Information provided:
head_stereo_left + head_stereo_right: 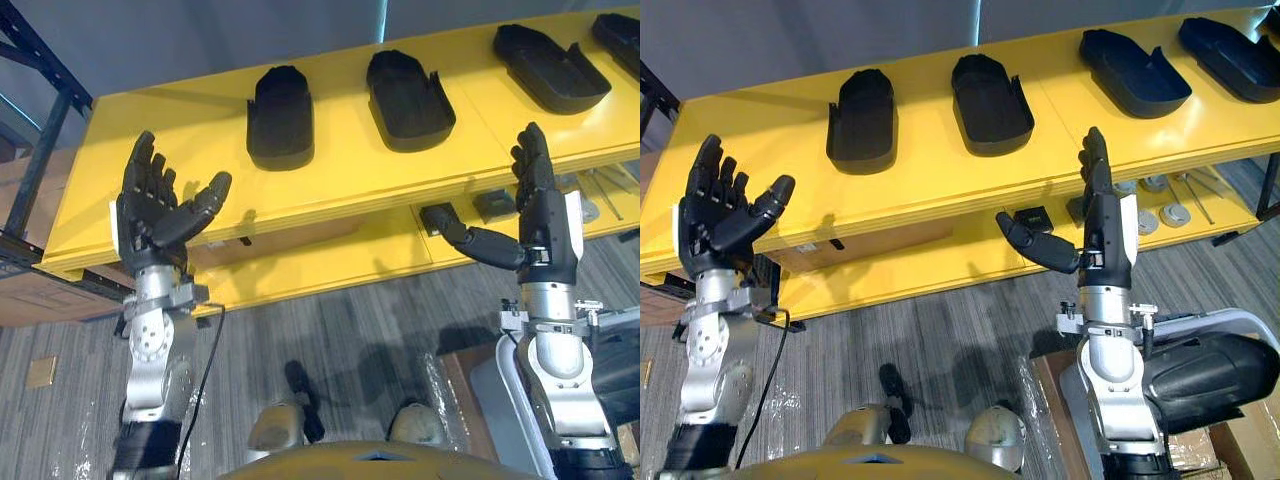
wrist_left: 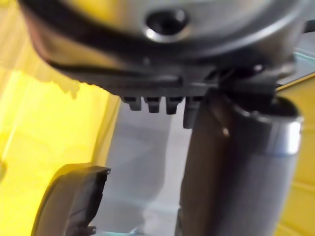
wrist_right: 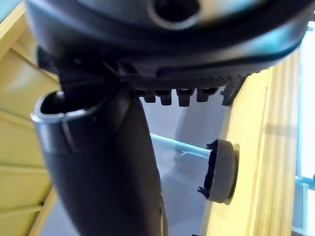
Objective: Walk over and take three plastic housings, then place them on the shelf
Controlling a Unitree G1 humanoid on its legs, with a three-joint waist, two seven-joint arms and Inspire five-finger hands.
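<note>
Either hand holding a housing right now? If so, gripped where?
Nothing is held. The left hand and right hand are both open and empty; the black housings lie untouched on the yellow shelf.

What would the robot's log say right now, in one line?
left hand: open, empty | right hand: open, empty | black housings: on yellow shelf, untouched | step: none grasped

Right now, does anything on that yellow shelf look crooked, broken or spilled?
Nothing looks broken or spilled. On the yellow shelf, the left housing and the second housing lie fairly straight; the third housing and the far-right housing lie slanted. The left hand and right hand hover open, empty.
</note>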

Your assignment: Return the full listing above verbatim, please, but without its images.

Response below:
head_stereo_left + head_stereo_right: 
wrist_left: 
wrist_right: 
Objective: Walk over and take three plastic housings, then place them on the shelf
Controlling a Unitree G1 humanoid on its legs, with a three-joint waist, two seven-joint arms and Inspire five-finger hands.
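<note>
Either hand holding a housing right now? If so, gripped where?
Nothing is held. The left hand and right hand are both open and empty; the black housings lie untouched on the yellow shelf.

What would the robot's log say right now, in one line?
left hand: open, empty | right hand: open, empty | black housings: on yellow shelf, untouched | step: none grasped

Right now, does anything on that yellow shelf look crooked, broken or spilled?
Nothing looks broken or spilled. On the yellow shelf, the left housing and the second housing lie fairly straight; the third housing and the far-right housing lie slanted. The left hand and right hand hover open, empty.
</note>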

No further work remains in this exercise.